• [Exercise]
Go through the entries one line at a time, and gather every line that has the word "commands".
■ ■ ■ ■ ■ ■ ■
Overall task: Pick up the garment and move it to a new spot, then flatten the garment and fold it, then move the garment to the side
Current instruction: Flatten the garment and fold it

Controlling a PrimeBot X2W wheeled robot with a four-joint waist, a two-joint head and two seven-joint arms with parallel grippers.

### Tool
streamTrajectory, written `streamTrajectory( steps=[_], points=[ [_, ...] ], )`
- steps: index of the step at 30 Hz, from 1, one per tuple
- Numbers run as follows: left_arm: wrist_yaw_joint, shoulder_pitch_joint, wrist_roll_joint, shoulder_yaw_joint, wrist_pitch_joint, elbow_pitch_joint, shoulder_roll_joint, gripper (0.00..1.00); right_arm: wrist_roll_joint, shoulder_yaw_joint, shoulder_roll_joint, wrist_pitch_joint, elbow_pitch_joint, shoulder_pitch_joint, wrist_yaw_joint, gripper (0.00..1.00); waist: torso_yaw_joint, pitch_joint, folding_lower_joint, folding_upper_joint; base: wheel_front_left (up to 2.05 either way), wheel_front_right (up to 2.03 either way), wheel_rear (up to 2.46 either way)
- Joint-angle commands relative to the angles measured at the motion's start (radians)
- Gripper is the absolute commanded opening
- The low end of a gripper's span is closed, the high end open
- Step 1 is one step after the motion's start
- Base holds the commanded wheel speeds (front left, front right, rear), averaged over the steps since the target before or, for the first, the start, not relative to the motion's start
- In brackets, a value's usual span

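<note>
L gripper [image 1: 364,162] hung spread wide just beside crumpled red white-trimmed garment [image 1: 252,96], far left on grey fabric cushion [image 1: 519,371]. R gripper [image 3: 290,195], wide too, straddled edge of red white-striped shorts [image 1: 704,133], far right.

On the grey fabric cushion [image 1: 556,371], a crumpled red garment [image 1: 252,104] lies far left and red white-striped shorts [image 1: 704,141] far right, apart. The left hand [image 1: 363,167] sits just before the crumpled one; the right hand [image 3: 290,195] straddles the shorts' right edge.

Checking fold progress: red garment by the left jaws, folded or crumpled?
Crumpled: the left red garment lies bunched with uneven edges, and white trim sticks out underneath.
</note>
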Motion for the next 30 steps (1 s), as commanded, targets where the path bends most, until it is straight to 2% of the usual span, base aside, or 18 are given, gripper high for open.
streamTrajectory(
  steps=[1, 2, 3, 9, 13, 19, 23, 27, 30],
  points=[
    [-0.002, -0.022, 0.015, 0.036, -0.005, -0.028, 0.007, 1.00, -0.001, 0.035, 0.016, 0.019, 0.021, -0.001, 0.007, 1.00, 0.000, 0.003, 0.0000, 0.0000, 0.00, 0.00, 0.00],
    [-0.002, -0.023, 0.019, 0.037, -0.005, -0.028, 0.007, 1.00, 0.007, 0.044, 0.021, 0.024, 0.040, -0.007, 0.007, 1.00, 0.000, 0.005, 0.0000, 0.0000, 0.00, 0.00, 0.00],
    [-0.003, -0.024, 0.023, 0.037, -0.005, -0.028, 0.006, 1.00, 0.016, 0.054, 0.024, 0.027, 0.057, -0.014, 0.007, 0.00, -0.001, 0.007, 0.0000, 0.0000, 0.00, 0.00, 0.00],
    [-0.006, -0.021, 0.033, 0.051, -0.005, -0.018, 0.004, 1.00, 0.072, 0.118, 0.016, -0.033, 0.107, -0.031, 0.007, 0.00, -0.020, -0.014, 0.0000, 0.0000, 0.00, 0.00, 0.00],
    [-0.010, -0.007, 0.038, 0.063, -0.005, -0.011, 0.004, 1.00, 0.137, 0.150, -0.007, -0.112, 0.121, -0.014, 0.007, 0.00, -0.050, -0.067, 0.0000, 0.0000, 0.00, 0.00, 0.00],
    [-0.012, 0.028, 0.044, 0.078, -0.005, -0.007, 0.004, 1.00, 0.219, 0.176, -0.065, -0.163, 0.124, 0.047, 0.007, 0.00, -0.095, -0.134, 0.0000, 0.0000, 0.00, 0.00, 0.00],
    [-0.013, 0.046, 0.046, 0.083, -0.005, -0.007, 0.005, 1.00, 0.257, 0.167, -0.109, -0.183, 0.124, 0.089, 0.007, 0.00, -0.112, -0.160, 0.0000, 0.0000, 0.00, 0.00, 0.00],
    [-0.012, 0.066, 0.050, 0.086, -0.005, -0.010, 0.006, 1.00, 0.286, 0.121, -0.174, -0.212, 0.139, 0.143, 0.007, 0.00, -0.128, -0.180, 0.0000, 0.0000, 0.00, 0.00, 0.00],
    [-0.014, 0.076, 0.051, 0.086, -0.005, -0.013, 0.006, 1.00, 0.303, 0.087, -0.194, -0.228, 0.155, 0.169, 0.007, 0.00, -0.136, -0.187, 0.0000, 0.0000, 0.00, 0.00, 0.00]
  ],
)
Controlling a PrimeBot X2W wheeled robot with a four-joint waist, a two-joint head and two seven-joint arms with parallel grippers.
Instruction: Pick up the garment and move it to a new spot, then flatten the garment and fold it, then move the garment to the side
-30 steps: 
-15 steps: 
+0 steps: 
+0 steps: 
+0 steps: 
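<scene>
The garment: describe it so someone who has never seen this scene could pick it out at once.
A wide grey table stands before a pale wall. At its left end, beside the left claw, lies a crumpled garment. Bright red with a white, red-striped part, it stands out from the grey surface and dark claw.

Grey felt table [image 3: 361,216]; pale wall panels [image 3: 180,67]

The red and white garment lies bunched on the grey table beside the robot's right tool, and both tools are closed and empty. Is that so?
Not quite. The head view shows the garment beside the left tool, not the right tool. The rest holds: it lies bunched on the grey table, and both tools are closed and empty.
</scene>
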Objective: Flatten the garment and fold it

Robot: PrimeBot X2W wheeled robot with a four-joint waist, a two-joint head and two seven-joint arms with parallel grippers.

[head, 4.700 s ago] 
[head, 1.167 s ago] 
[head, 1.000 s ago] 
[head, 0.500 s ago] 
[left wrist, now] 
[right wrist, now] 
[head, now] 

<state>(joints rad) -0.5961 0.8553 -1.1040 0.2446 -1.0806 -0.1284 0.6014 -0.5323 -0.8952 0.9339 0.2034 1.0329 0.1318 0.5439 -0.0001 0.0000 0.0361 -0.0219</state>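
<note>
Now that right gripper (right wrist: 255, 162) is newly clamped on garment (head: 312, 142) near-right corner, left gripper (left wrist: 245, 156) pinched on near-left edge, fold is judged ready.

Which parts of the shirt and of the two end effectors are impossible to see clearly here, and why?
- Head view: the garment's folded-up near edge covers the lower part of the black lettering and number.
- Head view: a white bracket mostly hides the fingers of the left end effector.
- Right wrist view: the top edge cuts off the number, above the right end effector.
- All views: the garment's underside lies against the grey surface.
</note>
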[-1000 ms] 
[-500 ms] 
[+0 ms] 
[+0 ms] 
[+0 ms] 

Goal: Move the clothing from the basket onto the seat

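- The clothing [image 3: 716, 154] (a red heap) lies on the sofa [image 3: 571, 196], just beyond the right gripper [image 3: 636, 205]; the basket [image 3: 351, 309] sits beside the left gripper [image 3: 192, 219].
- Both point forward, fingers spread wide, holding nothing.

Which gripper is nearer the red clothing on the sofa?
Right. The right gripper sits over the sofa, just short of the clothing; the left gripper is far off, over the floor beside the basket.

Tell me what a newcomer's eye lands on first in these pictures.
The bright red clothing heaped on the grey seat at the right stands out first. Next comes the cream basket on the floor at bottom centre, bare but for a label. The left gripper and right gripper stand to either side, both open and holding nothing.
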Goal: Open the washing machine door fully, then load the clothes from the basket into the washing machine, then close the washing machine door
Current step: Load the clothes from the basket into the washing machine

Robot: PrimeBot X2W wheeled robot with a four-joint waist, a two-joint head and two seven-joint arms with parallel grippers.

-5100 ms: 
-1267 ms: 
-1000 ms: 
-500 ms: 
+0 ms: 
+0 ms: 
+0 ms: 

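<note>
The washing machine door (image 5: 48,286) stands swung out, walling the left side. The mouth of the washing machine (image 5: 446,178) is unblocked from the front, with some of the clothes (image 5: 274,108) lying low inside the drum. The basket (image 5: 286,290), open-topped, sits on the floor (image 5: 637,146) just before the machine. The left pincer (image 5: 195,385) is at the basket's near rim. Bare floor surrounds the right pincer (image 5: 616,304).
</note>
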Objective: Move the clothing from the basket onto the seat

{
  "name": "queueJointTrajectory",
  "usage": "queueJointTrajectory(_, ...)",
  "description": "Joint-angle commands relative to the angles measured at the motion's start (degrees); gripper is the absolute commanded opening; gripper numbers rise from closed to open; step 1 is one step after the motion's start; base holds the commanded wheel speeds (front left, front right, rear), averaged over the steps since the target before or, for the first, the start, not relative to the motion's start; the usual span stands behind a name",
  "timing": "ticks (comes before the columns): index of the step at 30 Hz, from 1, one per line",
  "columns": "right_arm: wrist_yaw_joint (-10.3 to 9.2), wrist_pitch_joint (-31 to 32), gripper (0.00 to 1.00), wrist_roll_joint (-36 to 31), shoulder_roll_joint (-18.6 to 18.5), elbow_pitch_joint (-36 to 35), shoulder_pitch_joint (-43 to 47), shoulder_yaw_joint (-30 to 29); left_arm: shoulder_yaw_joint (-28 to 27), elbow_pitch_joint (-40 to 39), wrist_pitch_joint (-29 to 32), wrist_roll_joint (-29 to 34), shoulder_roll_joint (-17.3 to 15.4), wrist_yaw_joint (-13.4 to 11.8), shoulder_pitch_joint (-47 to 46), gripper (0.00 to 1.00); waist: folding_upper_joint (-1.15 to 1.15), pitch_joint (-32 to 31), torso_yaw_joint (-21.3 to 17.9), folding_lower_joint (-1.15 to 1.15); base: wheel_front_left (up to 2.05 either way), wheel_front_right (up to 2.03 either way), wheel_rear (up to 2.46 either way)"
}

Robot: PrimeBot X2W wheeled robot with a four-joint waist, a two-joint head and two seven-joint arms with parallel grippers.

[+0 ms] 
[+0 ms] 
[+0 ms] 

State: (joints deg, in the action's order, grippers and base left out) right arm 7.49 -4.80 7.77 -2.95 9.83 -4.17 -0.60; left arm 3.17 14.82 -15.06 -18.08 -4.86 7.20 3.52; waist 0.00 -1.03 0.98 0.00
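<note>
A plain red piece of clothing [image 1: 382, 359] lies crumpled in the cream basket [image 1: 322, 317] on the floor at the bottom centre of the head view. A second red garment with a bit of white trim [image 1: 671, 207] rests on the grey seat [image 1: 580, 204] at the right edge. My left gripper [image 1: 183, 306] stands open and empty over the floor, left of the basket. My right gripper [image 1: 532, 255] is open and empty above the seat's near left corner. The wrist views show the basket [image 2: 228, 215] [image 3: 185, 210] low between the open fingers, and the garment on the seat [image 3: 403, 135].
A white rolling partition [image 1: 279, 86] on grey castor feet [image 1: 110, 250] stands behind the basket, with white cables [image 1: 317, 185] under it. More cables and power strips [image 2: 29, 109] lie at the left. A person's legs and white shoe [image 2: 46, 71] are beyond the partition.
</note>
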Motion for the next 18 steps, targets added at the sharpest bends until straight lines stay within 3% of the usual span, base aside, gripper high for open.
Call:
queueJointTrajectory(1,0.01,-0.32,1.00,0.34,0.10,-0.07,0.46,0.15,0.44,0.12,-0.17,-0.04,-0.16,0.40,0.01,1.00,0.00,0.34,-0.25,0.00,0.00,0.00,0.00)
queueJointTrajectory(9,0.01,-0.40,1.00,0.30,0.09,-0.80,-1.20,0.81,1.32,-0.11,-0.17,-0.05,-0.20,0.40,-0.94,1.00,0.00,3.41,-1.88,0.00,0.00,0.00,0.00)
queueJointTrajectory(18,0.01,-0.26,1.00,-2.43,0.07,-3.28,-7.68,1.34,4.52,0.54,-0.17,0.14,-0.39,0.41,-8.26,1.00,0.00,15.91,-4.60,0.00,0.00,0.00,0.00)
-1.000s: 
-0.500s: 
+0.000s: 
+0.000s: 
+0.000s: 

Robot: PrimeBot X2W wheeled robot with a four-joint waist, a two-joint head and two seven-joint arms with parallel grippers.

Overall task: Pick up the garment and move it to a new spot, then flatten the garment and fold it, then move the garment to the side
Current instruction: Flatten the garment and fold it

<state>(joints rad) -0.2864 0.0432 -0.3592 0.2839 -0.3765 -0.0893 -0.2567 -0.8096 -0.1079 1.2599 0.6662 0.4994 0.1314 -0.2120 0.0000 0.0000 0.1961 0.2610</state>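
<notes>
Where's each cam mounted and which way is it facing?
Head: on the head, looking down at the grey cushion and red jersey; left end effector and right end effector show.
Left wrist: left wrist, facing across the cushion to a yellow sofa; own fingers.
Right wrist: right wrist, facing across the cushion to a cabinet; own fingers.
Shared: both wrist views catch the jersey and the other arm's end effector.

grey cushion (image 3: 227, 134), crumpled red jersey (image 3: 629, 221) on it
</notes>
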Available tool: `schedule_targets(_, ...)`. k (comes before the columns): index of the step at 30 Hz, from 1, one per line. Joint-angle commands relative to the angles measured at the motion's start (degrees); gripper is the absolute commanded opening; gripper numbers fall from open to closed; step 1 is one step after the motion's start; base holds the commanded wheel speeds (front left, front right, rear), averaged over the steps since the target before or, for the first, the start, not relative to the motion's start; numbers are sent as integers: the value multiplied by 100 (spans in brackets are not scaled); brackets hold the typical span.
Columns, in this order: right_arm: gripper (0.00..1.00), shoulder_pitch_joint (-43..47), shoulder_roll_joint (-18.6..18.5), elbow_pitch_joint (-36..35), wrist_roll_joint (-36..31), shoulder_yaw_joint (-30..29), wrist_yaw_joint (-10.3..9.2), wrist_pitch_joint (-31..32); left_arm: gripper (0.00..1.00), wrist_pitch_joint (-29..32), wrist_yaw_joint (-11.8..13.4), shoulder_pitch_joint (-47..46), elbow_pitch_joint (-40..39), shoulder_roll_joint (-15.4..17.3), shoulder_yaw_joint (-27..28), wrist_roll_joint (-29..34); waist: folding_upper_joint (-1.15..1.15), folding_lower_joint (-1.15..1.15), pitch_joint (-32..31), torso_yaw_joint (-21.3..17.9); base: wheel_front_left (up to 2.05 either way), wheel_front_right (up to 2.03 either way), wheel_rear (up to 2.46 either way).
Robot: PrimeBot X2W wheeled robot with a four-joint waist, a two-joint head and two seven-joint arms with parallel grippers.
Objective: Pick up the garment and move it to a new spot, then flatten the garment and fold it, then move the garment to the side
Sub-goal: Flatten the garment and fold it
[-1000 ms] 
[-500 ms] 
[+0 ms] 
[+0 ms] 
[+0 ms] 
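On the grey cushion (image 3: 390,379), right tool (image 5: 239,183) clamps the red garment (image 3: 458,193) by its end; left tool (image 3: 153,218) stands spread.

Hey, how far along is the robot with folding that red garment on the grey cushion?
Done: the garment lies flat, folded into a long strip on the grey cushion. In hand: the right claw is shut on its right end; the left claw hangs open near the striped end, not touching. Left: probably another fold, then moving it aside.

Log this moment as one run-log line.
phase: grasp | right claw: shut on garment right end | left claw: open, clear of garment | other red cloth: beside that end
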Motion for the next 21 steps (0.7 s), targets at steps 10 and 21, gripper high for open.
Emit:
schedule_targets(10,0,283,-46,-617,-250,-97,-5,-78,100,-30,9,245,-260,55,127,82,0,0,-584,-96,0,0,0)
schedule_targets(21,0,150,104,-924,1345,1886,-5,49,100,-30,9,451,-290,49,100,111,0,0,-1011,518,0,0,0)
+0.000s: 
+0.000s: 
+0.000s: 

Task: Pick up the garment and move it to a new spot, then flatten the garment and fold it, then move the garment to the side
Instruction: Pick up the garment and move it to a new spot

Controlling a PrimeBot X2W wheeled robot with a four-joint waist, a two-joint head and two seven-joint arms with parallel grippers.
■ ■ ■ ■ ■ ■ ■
• [Response to this exercise]
- Joint-angle commands relative to the angles measured at the motion's start (radians)
  "description": "Joint-angle commands relative to the angles measured at the motion's start (degrees); gripper is the absolute commanded opening; gripper numbers rise from closed to open; step 1 is one step after the motion's start; base holds the commanded wheel speeds (front left, front right, rear), averaged over the steps since the target before or, for the first, the start, not relative to the motion's start; the usual span stands behind a name",
Available tool: `schedule_targets(_, ...)`. k (comes before the columns): index of the step at 30 Hz, from 1, one per line. Joint-angle commands relative to the angles measured at the motion's start (degrees); gripper is the absolute commanded opening; gripper numbers fall from open to closed; step 1 is one step after the motion's start; base holds the commanded wheel speeds (front left, front right, rear), averaged over the steps since the target before or, for the first, the start, not relative to the motion's start; numbers are sent as integers: the value multiplied by 100 (spans in brackets are not scaled); brackets hold the typical span.

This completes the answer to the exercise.